Smorgastrata
- Reviews 1
Ready In: 2 hrs 35 mins
Serves: 10-12
Ingredients
For egg salad filling
- 8 large hard-boiled eggs, chopped fine
- 2⁄3 cup mayonnaise
- 2 scallions, chopped fine (white and pale green parts only)
- 1 teaspoon drained capers, chopped
For smoked salmon filling
- 10 ounces smoked salmon, chopped fine
- 1 1⁄2 cups creme fraiche
- 1 teaspoon fresh lemon juice
For cream cheese filling
- 3⁄4 cup whipped cream cheese
- 1⁄4 cup unsalted butter, softened
- 3 tablespoons mixed finely chopped fresh herbs (such as parsley, dill, and chives)
- 40 slices very thin firm white bread (from two 1-pound loaves)
For herb topping
- 1⁄3 cup finely chopped fresh parsley leaves
- 1⁄3 cup finely chopped fresh dill sprig
- 1⁄3 cup finely chopped fresh chives
Directions
- Make each filling individually, stirring ingredients together until combined well.
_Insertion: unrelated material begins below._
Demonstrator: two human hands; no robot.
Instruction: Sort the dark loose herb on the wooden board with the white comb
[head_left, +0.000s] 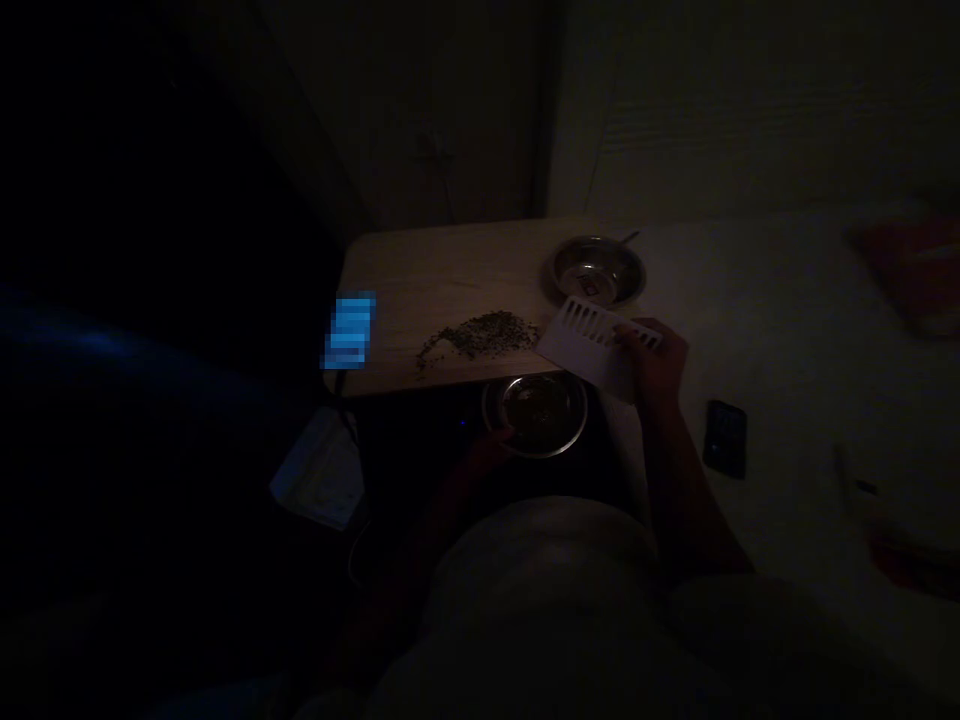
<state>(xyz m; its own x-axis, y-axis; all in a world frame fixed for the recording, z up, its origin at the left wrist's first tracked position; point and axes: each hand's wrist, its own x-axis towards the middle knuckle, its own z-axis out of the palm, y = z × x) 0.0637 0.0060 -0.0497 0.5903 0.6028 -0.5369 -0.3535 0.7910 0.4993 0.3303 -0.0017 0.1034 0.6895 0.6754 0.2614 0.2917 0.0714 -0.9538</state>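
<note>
In dim light, my right hand (pixel 660 360) grips a flat white plastic piece (pixel 581 350) with a row of slots along one edge. Its left corner meets the right end of a spread of small dark seed-like bits (pixel 487 335) on the wooden tabletop (pixel 405 270). Just below the table's near edge, my left hand (pixel 495 440) holds the rim of a round metal bowl (pixel 536 405). Something dark lies inside this bowl, too dim to name. Most of the left fingers are lost in shadow.
Another metal bowl (pixel 596 270) stands at the table's back right, a handle poking past its rim. A glowing blue rectangle (pixel 349 330), pixelated, sits at the left edge. On the pale surface to the right lies a dark phone-like device (pixel 725 438). A reddish item (pixel 915 265) is farther right.
</note>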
Season each filling with salt and pepper. You should have three separate bowls of filling; one egg, one cream cheese, one herb, and one bowl for the topping.
- Stack 4 bread slices together and with a serrated knife trim crusts from bread. Stack and trim remaining 36 bread slices in same manner.
- On a baking sheet lined with parchment paper or wax paper arrange 8 bread slices side by side in 2 rows of 4 slices each to form a rectangle. Top rectangle with half of egg salad filling, spreading evenly, and cover with 8 more bread slices in same manner, pressing gently on top and sides to form an even layer.
- Top second layer of bread with half of salmon filling, spreading evenly, and cover with 8 bread slices in same manner to form an even layer.
- Top third layer of bread with all of cream cheese filling, spreading evenly, and cover with 8 bread slices in same manner to form an even layer.
- Make layers with remaining salmon filling, remaining 8 bread slices, and remaining egg salad filling in same manner, ending with egg salad. Chill torte, covered with plastic wrap, at least 12 hours and up to 2 days.
- Make topping:
- In a bowl stir together herbs until combined well.
- Trim sides of torte and sprinkle topping over egg salad layer.
- Serve torte cut into small pieces. Makes 20 half-sandwiches or 40 bite-size quarters.